Same engine as me, M20B20. Unfortunity, it wasn't built with an Idle control valve so things get a tad complicated with idle as so many different things control it. The "B20 is prone to 'Additional Air Slide Valve' sticking (As I found out the hard way) casuing it to jump all over the gaff but more importantly, If you DO disconnect the MAF it will stall. I can confirm this as it happens to me.

It being an old Jetronic lump, the rate in which the fuel is injected heavily relys on the MAF and when no info is sent to the ECU the injectors simply stop firing therefore stalling. It should be impossible for it to fire if the MAF is disconnected...

MY idle was really unstable and I figured it was a small crack in the breather tube between the rocker cover and the throttle body (Under the intake manifold). As Dabsy said, check all your pipes.........

Posted

Ok then will check all that on sat round a friends as hes a BM slag, and i can confirm with the AFM unplugged it drops a little but doesnt stall, think we'll just pull every thing out and off to fault find and give it a dam good service as it wa standing for a while.

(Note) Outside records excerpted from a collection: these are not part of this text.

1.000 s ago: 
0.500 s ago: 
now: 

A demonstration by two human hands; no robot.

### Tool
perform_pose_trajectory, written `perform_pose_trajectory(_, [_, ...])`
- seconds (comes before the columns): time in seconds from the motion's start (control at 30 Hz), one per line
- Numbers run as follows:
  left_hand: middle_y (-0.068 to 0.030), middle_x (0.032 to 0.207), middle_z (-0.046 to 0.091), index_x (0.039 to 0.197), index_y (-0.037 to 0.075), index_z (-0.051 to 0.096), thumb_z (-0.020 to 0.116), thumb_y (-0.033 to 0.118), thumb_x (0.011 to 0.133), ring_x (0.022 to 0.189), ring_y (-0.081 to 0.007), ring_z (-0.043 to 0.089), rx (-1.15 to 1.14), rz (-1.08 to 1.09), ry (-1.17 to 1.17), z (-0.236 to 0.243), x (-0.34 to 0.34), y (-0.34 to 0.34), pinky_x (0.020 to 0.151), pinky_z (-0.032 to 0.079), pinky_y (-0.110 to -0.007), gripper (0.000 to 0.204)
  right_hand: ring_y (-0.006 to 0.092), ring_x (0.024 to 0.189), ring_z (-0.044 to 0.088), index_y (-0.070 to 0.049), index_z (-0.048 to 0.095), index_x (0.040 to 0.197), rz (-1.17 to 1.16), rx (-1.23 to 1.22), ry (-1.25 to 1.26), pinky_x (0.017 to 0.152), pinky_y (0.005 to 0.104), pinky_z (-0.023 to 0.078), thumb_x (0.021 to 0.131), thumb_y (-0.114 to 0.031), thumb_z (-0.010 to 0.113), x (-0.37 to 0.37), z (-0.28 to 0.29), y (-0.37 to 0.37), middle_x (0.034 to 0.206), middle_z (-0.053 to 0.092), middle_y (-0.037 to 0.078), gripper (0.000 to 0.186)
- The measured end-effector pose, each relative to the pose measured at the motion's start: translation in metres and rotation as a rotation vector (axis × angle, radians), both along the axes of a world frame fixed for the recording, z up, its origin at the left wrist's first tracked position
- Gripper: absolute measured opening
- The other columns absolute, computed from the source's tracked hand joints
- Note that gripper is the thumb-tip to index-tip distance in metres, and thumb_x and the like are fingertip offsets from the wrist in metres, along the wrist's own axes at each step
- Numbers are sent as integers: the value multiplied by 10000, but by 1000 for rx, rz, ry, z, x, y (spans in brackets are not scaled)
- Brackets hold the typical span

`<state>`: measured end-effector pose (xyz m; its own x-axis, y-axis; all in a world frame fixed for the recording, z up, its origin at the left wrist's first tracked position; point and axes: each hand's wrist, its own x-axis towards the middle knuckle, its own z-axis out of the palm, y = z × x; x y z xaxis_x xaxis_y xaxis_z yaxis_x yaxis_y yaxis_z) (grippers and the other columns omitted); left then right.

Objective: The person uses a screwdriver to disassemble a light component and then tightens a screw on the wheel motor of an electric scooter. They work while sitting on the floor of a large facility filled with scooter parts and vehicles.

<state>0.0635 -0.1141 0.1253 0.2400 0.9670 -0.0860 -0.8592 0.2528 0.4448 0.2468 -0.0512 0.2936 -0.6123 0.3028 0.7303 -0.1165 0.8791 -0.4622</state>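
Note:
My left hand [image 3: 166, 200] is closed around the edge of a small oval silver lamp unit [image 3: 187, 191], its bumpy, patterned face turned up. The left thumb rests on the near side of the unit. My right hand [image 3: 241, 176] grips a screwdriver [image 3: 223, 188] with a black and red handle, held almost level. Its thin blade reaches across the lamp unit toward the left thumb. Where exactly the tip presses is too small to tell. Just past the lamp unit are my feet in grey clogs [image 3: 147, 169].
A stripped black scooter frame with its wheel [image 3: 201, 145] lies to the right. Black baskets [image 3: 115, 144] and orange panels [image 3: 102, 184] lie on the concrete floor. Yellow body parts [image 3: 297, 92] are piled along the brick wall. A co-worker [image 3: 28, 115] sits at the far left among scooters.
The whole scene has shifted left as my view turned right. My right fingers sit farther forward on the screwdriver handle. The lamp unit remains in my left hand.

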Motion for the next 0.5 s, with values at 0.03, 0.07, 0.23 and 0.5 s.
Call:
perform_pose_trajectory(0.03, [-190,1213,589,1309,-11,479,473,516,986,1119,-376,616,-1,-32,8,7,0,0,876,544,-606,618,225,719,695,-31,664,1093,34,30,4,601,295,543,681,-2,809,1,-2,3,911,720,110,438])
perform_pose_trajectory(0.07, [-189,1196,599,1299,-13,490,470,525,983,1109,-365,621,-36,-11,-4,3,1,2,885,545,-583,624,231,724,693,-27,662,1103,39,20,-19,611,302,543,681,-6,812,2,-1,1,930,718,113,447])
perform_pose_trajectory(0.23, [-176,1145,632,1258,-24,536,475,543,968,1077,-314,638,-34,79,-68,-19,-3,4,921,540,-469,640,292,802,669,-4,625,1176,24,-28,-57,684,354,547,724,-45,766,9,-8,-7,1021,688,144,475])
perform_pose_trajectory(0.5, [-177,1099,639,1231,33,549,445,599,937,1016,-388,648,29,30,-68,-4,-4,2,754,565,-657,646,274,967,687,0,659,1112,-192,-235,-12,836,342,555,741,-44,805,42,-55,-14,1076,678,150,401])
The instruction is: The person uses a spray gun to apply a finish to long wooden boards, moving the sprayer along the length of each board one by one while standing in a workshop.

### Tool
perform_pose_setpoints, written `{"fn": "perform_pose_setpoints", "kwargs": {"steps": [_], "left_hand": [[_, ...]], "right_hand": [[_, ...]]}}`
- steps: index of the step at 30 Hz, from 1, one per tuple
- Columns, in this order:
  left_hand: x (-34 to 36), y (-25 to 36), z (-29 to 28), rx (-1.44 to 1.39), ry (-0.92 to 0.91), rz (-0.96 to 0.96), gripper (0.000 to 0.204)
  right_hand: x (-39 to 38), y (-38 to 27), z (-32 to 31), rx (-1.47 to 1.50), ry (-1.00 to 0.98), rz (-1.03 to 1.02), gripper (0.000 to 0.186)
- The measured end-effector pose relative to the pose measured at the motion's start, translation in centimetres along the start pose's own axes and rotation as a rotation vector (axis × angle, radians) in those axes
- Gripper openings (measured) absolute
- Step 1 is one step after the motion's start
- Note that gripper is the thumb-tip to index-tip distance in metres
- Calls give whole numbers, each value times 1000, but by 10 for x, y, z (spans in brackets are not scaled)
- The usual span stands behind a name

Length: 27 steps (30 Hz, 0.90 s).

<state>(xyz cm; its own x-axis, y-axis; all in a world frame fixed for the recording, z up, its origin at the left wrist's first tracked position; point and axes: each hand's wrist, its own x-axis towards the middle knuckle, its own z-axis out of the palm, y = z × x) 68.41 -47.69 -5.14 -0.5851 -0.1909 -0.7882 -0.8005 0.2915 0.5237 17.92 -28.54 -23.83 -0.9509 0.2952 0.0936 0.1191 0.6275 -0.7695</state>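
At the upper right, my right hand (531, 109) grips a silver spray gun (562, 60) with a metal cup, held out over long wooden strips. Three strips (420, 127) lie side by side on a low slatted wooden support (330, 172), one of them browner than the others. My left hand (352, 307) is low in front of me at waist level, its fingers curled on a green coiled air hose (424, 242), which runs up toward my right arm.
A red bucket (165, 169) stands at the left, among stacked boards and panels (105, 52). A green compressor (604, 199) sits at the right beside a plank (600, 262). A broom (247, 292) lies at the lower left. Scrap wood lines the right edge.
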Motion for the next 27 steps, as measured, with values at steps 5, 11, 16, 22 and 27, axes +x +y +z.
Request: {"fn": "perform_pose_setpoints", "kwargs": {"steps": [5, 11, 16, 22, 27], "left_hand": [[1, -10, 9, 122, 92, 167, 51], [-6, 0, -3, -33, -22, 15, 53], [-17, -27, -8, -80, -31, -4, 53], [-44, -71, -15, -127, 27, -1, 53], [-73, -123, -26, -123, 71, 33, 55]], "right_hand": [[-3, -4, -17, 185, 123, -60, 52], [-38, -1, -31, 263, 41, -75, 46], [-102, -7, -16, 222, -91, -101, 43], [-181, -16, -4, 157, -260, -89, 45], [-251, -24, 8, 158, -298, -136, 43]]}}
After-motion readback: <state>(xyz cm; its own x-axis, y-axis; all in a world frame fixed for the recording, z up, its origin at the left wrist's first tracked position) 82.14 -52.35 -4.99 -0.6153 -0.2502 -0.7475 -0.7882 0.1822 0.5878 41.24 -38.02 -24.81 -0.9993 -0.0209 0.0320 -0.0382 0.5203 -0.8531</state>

Will let you all know the out come and thanks again at least this gives me a starting point.:D

Guest Mister Dabsy
Posted

If the MAF is failing or failed the engine will run and the ECU will adjust accordingly, hence overfuelling to keep it running - Unusually higher mpg can be the first sign of an air-leak or dirty MAF...

Good post Daz B)

Posted

If the MAF is failing or failed the engine will run and the ECU will adjust accordingly, hence overfuelling to keep it running - Unusually higher mpg can be the first sign of an air-leak or dirty MAF...

Good post Daz B)

Elaborating on this... MY car stalls. I put it down to the Jetronic system. MY MAF appears to be okay when its plugged in. Weird.

Guest Mister Dabsy
Posted

Quite possible Daz... Mine is struggling at the mo so I Know the MAF and maybe TB need to come off for a clean, but with mine being an auto, putting her in Drive raises the revs to avoid a stall (not a market stall lol) ...

Posted

lol :D darren, had to try help some how i sit on the forum most days thinking what i can post so i though i might aswell try and help people :rolleyes: haha

and josh let us know how you get on and what it was causing the problem. :D

Guest Mister Dabsy
Posted

lol :D darren, had to try help some how i sit on the forum most days thinking what i can post so i though i might aswell try and help people :rolleyes: haha

and josh let us know how you get on and what it was causing the problem. :D

Good post earlier in the Topic mate, they have to be considered ;) B)

Posted

lol :D darren, had to try help some how i sit on the forum most days thinking what i can post so i though i might aswell try and help people :rolleyes: haha

and josh let us know how you get on and what it was causing the problem. :D

Its how I learnt stuff matey.... Keep it up! Good post

+1

Posted

Once ive done it all i'll re-post the fault if found, whilst im here any1 know where i can get the right MAF for the car? EBAY has a lot but not sure which 1 is for me.

Cheers again all, glad i joined :lol:

Posted

best way of checking mate is look at ya old one and match it to the one you think is right.

if not email the ebay seller and ask most will help.(just make sure they have good feedback and aint messed people about in the past on car parts if they have then go soomewhere else)

if all fails then go to a good car parts supplier and ask for a qoute they should be able to give you a qoute on the right part just by your number plate!

MAKE SURE YOU SHOP AROUND AND DONT JUMP INTO A CHEAP VERSION OFF EBAY!

Posted

Cheers Daz, and for all evry1 else whos followed this, i took the air filter out followed by th AFM then the rubber pipes (is that the throttle body) which go into the cylinder........... i found oil in all these parts and the connecters even on the air filter, so wiped them through and now the car sits at 1000 revs and doesnt change as much (just a little), would i be right in thinking it wants to be about 800?

Not to forget giving it another clean along with sparkplugs, leads and pretty much anything that can be undone so will let you know after ive done that.